▶ [WHAT NEEDS TO BE DONE]:
Your answer must hold only the lines below from the line containing "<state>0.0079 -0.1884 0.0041" through the line containing "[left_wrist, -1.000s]", each reproduced exactly.

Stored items
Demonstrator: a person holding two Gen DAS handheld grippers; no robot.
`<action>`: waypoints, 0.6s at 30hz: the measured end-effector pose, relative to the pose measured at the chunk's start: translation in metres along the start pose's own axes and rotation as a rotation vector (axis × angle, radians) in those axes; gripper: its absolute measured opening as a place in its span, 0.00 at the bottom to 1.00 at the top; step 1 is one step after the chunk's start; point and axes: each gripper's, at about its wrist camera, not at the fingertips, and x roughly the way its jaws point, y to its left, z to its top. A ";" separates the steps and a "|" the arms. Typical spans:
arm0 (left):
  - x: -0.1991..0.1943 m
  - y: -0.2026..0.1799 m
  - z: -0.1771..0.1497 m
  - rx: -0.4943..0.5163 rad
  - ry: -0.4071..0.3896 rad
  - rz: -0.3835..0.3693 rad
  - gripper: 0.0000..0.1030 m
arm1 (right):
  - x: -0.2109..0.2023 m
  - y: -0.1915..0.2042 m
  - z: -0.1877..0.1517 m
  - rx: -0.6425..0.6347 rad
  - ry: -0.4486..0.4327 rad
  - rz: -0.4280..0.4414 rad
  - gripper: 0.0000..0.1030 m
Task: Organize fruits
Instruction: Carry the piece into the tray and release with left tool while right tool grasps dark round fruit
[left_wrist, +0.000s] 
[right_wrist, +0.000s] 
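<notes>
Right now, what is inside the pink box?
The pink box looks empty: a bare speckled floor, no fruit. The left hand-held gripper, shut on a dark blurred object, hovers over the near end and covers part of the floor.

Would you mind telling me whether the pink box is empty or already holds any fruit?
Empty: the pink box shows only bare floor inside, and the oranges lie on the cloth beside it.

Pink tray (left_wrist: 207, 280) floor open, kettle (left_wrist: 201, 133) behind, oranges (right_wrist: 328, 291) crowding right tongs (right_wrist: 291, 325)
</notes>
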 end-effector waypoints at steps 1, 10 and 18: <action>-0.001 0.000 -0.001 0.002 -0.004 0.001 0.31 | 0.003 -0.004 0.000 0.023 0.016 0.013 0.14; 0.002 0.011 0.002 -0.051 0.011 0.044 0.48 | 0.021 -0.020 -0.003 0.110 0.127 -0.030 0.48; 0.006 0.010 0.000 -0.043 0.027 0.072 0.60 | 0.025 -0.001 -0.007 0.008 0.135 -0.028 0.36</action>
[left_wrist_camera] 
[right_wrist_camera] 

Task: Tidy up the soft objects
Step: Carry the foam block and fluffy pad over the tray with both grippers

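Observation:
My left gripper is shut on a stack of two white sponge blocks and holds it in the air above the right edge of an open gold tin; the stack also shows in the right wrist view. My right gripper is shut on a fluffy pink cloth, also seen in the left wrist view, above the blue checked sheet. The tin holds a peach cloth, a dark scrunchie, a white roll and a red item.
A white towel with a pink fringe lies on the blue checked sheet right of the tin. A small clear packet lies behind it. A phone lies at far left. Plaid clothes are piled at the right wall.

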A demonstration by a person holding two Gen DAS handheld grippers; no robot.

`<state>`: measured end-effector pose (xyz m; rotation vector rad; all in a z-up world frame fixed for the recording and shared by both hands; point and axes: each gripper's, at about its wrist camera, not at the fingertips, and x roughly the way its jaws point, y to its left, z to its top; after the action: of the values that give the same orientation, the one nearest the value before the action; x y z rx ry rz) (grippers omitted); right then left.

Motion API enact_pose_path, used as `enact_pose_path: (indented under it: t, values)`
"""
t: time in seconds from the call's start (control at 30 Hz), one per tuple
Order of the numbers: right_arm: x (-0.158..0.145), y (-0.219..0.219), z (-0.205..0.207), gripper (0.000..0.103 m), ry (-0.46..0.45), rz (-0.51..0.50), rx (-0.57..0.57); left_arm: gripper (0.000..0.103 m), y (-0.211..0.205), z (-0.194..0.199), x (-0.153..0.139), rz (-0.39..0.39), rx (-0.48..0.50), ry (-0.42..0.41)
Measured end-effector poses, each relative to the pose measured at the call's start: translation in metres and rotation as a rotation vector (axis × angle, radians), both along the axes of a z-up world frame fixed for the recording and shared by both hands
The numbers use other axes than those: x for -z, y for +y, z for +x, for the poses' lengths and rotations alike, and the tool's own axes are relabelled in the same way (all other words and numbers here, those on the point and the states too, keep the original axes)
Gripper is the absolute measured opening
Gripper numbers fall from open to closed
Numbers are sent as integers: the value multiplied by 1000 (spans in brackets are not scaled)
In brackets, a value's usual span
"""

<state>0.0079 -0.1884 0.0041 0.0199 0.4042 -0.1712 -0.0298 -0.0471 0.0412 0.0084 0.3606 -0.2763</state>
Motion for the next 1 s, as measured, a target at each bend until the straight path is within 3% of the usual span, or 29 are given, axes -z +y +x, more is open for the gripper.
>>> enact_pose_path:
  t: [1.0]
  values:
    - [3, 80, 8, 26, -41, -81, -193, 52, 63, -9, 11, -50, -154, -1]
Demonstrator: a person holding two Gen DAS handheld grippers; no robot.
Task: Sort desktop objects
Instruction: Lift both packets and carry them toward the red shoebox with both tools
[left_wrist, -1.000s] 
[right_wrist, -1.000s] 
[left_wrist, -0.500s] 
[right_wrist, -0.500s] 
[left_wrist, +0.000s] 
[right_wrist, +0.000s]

▶ [TASK ANSWER]:
<state>0.0079 -0.1884 0.0041 0.0199 0.4042 -0.1712 -0.0298 -0.0471 0.0412 0.0084 0.3606 -0.2763</state>
Motion for the next 1 s, as measured, a target at each bend until the straight path is within 3% of the usual span, or 29 are given, axes -z +y +x, more is open for the gripper.
>>> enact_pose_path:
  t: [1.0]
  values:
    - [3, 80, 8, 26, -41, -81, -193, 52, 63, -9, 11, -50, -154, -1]
Demonstrator: a person holding two Gen DAS handheld grippers; no robot.
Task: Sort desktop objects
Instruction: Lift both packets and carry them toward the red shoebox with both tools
[left_wrist, -1.000s] 

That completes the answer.